[ Plugin · Claude Code Utilities ]

Caveman

why use many token when few token do trick — a Claude Code skill that cuts output tokens by ~65-75% by talking like caveman.

JuliusBrussee/caveman ·updated 2026-05-05

$ claude plugin marketplace add JuliusBrussee/caveman && claude plugin install caveman@caveman copy

What it does

LLM coding assistants tend to wrap answers in long, polite prose. The bulk of the tokens go to articles, connectives, and stock phrases — not the actual signal. That eats through 5-hour limits and API budgets faster than it has to.
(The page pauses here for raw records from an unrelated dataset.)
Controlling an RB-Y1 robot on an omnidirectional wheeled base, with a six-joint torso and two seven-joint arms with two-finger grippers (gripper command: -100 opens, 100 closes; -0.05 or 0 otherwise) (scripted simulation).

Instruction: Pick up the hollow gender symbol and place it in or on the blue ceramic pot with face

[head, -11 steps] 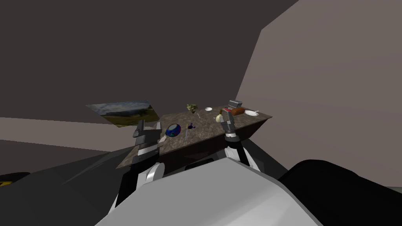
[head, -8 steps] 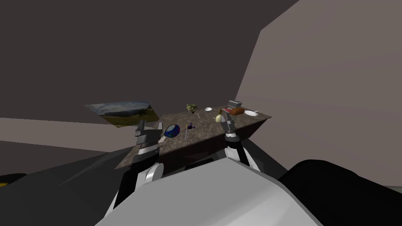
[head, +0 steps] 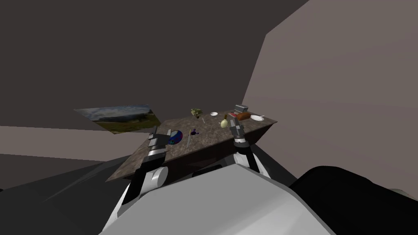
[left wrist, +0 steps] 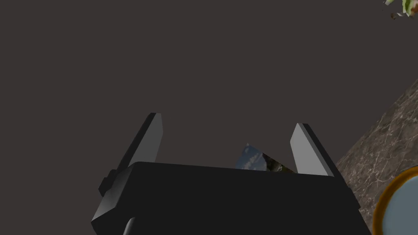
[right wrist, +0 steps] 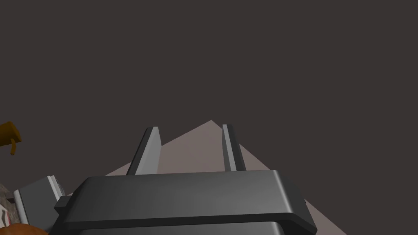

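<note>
Marbled table point(head: 212, 134) | blue pot point(head: 176, 137) beside left gripper point(left wrist: 226, 122), spread | purple symbol point(head: 193, 132) nearby | right gripper point(right wrist: 190, 127) narrowly parted

Table point(head: 212, 132) has a brown marbled top over a dark front. Toward its left end sits a blue pot point(head: 176, 137), with a thin grey stick point(head: 188, 140) lying just beside it and a little purple symbol point(head: 193, 132) next to that. Further back there's a small green plant point(head: 196, 111), a white bowl point(head: 214, 114) and a pale bottle point(head: 224, 122). The far right end is crowded: a grey box point(head: 241, 108), something red point(head: 233, 115), a brown loaf point(head: 244, 116) and a white plate point(head: 256, 118).
</note>
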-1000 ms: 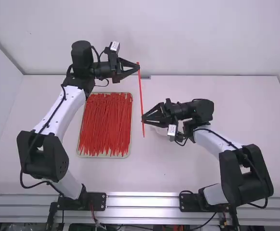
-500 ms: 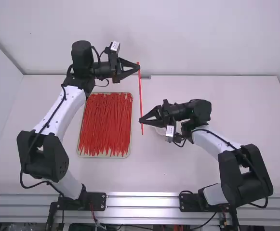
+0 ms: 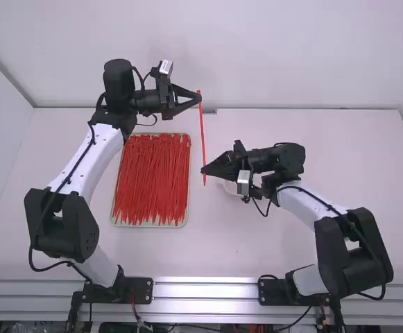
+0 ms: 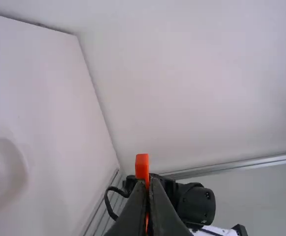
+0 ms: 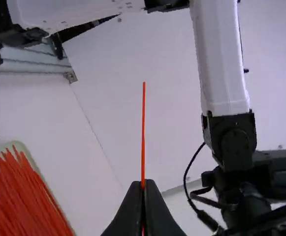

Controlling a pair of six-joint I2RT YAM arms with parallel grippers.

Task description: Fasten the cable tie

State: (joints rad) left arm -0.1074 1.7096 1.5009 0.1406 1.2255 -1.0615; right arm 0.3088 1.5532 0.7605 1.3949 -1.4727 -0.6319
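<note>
A single red cable tie (image 3: 202, 135) hangs nearly vertical above the table, right of the tray. My left gripper (image 3: 197, 98) is shut on its head end at the top; in the left wrist view the orange head (image 4: 142, 166) sticks out between the closed fingers. My right gripper (image 3: 204, 170) is shut on the tie's lower part, near its tail. The right wrist view has the thin red strap (image 5: 143, 132) rising straight from between the closed fingers.
A shallow tray (image 3: 184, 223) at left centre holds several red cable ties (image 3: 152, 179) in a flat heap, also seen as red ties (image 5: 19, 196) in the right wrist view. The left arm's white link (image 5: 219, 59) stands beyond the strap. A small white object (image 3: 227, 187) lies under the right gripper.
My right gripper has closed on the tie's lower part and shifted slightly up and left. The left arm has held still with the head end.
</note>
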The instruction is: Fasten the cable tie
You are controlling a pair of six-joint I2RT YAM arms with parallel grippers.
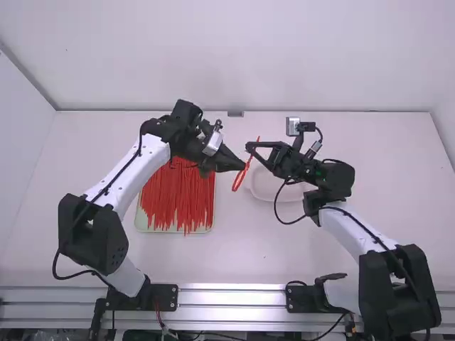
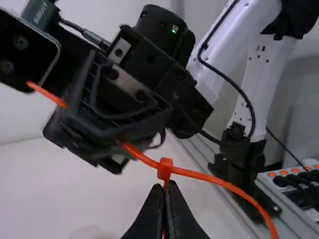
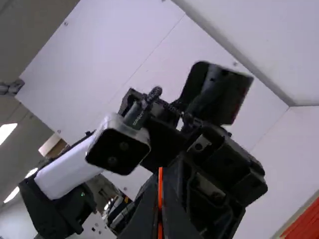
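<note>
Progress seems past the threading stage, judging from the left wrist view: the orange cable tie [image 2: 199,175] runs out of the right gripper [image 1: 250,147], passes its square head [image 2: 165,168], and carries on as a strap beyond it, which suggests the tail is already through the head. From above, the tie [image 1: 245,169] hangs in the air between the two arms, over the white table [image 1: 370,142], with what looks like a small loop low down and a free end pointing up. The left gripper [image 2: 164,185] has its fingers pressed together just under the head, with a sliver of orange pinched between them. The right gripper [image 3: 160,172] is likewise clamped on the strap, which shows as an orange line between its fingers. What is left, I judge, is to draw the tail further so the loop closes down; whether the ratchet has caught cannot be told. A tray [image 1: 142,224] of spare red ties [image 1: 178,195] lies under the left arm, and a white bowl [image 1: 274,192] sits beside it.
</note>
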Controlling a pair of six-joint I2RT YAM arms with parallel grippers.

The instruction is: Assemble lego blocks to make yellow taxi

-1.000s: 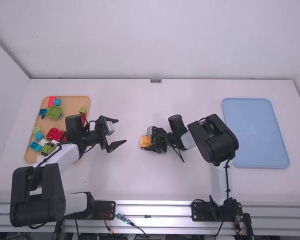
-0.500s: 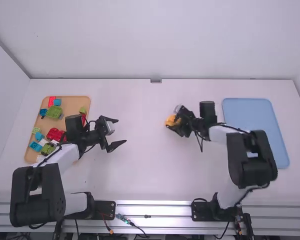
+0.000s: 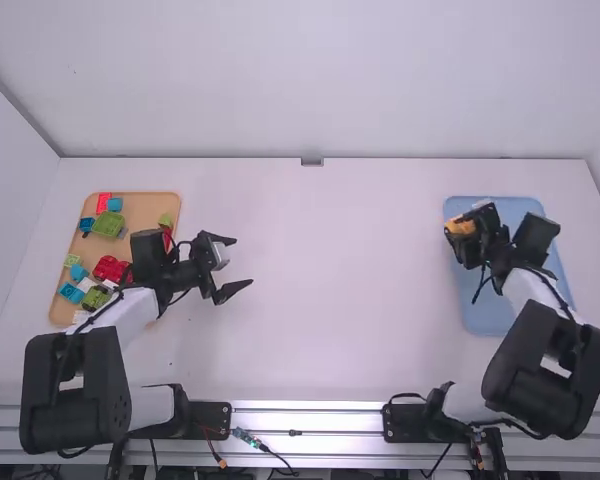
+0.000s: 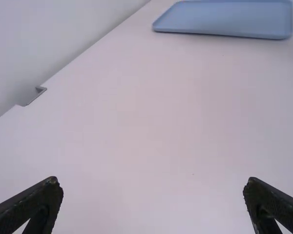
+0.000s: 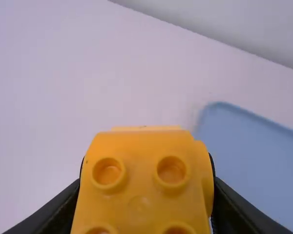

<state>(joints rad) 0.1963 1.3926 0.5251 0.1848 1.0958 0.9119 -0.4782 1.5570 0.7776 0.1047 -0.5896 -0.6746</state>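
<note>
**Transport of the yellow block (image 5: pixel 139 197) to the blue tray (image 3: pixel 492 318) by the right gripper (image 3: pixel 464 238).** Over the last second, block and right gripper have travelled from near the middle of the worktop (image 3: pixel 350 330) to the robot's right; the left arm has kept its position.

Right gripper: its fingers are parted by the width of the block and closed against its opposite sides. Rounded studs on the block face the right wrist camera. In the high view, block and fingers are over the left part of the blue tray, towards its far end. How high they are above the tray cannot be told.

Left gripper (image 3: pixel 243 262): its fingers are spread wide, with nothing between them, over the worktop just to the right of the wooden tray (image 3: pixel 145 207). The wooden tray holds loose blocks, among them a large green block (image 3: pixel 109 224), a dark red block (image 3: pixel 110 268) and several blue blocks (image 3: pixel 71 292). The left arm partly covers this tray. A small grey bracket (image 3: pixel 312 161) sits at the far edge of the worktop.
</note>
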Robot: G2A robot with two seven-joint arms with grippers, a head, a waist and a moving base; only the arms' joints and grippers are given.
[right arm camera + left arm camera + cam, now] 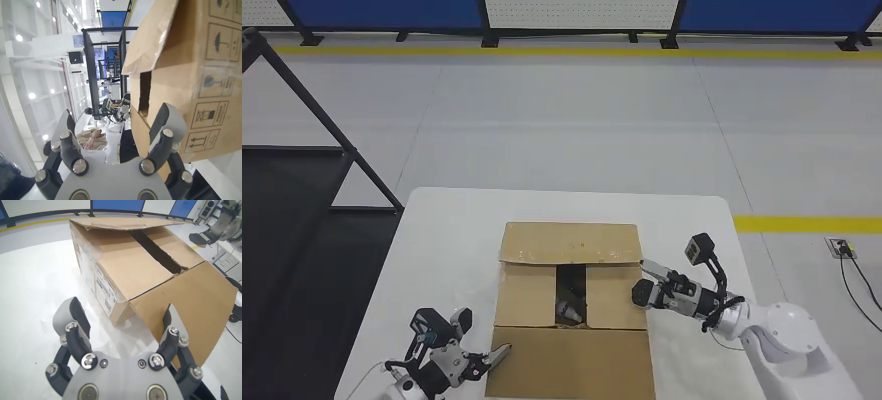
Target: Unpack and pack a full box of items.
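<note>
Cardboard, the box (pixel 532 300) sits at the middle of the white table (pixel 442 240), straight ahead of the left gripper (pixel 122 304). That gripper's fingers are spread wide with nothing between them, one just beside the box's opened near flap (pixel 189 317). The right gripper (pixel 116 109) is also spread and empty, one finger close to the box's side edge. A dark gap (pixel 570 285) runs between the top flaps. Beyond the table are grey floor (pixel 562 120), a yellow line (pixel 542 50) and blue panels (pixel 382 12).
</note>
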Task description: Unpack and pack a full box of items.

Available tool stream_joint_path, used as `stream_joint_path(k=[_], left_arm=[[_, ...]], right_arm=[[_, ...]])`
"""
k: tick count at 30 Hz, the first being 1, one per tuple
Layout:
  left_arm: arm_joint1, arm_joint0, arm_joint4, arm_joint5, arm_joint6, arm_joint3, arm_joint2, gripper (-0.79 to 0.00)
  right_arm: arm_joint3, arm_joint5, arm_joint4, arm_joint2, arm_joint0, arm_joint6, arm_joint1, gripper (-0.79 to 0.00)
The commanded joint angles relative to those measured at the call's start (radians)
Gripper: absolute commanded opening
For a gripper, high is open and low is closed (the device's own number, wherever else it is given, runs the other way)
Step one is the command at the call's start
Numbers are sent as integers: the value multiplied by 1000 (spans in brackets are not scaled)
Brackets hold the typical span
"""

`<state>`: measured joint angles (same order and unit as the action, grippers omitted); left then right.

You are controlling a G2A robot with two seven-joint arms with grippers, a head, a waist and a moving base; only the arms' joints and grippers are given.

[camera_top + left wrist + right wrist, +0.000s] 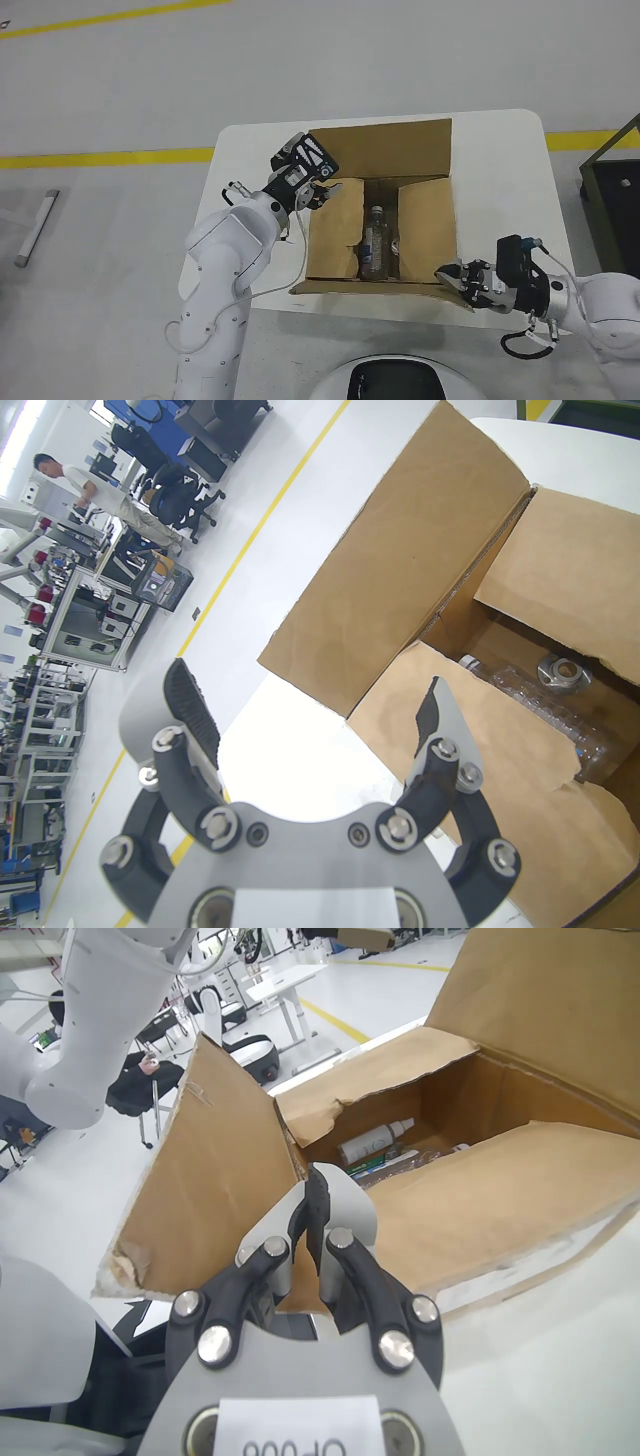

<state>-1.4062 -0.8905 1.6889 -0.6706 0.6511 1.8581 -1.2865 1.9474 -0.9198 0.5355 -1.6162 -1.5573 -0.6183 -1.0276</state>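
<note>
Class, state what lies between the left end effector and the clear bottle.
A cardboard flap separates the left end effector from the clear bottle; the top view shows it.

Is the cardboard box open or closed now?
Open. The box has its far flap raised, and a clear bottle shows between the inner flaps.

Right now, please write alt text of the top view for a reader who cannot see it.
An open brown cardboard box stands on a white table, with a clear plastic bottle lying inside. The left gripper, open, is at the box's left flap; the right gripper is shut on the corner of the near flap.
</note>
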Motion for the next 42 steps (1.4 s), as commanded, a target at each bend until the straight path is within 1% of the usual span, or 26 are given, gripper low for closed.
stream_joint_path(k=[1,10,13,18,28,33,42], left_arm=[[0,0,0,0,0,0,0,0],[0,0,0,0,0,0,0,0],[0,0,0,0,0,0,0,0],[0,0,0,0,0,0,0,0],[0,0,0,0,0,0,0,0],[0,0,0,0,0,0,0,0],[0,0,0,0,0,0,0,0]], right_arm=[[7,0,-4,-4,-10,5,2,-785],[42,-34,-12,-9,-60,-29,18,-785],[50,-43,16,-13,-72,-44,24,-785],[64,-47,59,-16,-91,-34,29,-785],[85,-52,195,-15,-119,28,35,-785],[84,-62,230,-12,-124,67,38,-785],[73,-64,271,-6,-129,100,45,-785]])
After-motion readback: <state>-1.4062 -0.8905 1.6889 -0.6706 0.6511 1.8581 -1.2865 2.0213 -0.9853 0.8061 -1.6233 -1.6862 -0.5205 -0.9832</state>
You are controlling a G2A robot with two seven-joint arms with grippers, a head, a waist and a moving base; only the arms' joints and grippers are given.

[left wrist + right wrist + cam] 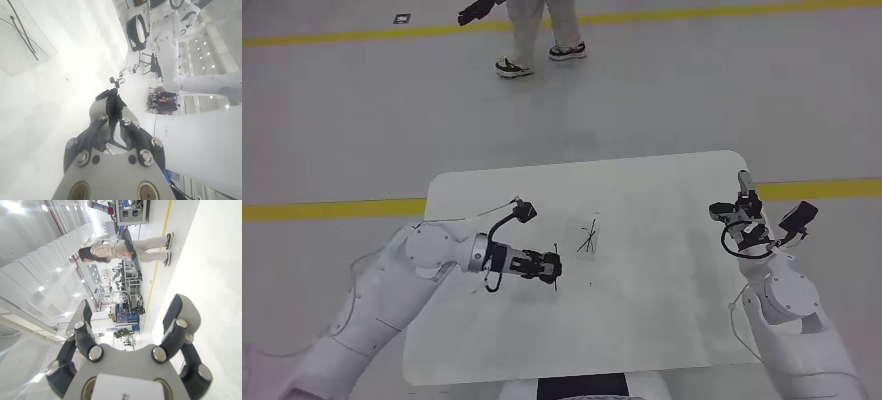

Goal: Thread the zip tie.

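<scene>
Left gripper sits over the middle of the desk, a bit toward its left edge. Fingers are pressed together, their black tips meeting. From the top view a thin black strip crosses the tips, running roughly from the far side to the near side: a single zip tie, pinched partway along its length with both ends sticking out. My left wrist view doesn't resolve the tie itself, just the dark material at the tips.

The spare ties lie in a small crossed bundle on a clear sheet near the desk's centre, just beyond my left gripper toward the far edge and not touching it. In the left wrist view the head of one of them is visible. A small dark speck sits on the bare desk on the near side of the sheet.

Right gripper is at the right edge of the desk, near the far right corner, well apart from the ties. Jaws are spread wide with nothing between the pads.
</scene>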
Caveman rewrites the model’s output as caveman speech — short fragments, dropped articles, no filler — so the same information lands in roughly 25–35% of the original tokens.

Features

Intensity levels — /caveman lite (filler removed, grammar kept), /caveman full (default — fragments, articles dropped), /caveman ultra (max compression, abbreviations)
/caveman wenyan — Classical Chinese (文言文) mode for further compression
/caveman-commit — terse conventional commit messages (≤50 chars)
/caveman-review — one-line PR comments with precise line numbers
/caveman-stats — session and lifetime token usage / savings
/caveman-compress — rewrites memory and doc files, ~46% input token reduction
cavecrew subagents — investigator, builder, reviewer
Statusline savings badge — live session savings shown in the statusline
caveman-shrink MCP middleware — compresses tool descriptions before they enter context

Example

Mode	Output	Tokens
Normal	”The reason your React component is re-rendering is likely because you’re creating a new object reference on each render cycle…”	~69
Caveman	”New object ref each render. Inline object prop = new ref = re-render. Wrap in `useMemo`.”	19

Supported AI clients

Claude Code, Gemini CLI, Codex, Cursor, Windsurf, Cline, GitHub Copilot, Continue, Kilo, Roo, Augment, Aider, Amp, Goose, JetBrains Junie, Kiro CLI, OpenHands, opencode, Tabnine, Trae, Warp, Replit Agent, Antigravity, and 40+ others.

Before / After

Before: 60–90+ output tokens per answer — 5-hour limits and API budgets drain quickly.

After: /caveman and the same answer lands in 19–30 tokens — sessions stretch further on the same budget.

How to activate

After install, trigger Caveman with any of:

Slash commands: /caveman, /caveman lite|full|ultra, /caveman wenyan
Natural language: “talk like caveman”, “less tokens please”

Turn it off with “stop caveman” or “normal mode”.

§ 7

Frequently Asked Questions

frequently asked

§ 8.1

What is Caveman?

A Claude Code skill that rewrites LLM output in terse caveman speech — dropping articles, filler, and idioms — to cut output tokens by ~65-75% while preserving the technical content.

§ 8.2

Which AI tools does it work with?

Claude Code, Gemini CLI, Codex, Cursor, Windsurf, Cline, GitHub Copilot, Continue, OpenHands, JetBrains Junie, and 40+ other agents.

§ 8.3

How do I install it?

For Claude Code: `claude plugin marketplace add JuliusBrussee/caveman && claude plugin install caveman@caveman`. For multi-agent auto-detect: `curl -fsSL https://raw.githubusercontent.com/JuliusBrussee/caveman/main/install.sh | bash`.

§ 8.4

How do I turn it on or off?

Trigger with `/caveman` or `/caveman lite|full|ultra`, or just say "talk like caveman" or "less tokens please". Stop with "stop caveman" or "normal mode".

§ 8.5

What other commands does it ship?

`/caveman-commit` (terse conventional commits, ≤50 chars), `/caveman-review` (one-line PR comments with line numbers), `/caveman-stats` (session and lifetime savings), and `/caveman-compress` (rewrites memory/doc files for ~46% input token savings).

§ 8.6

Is it free?

Yes — open source under the MIT license.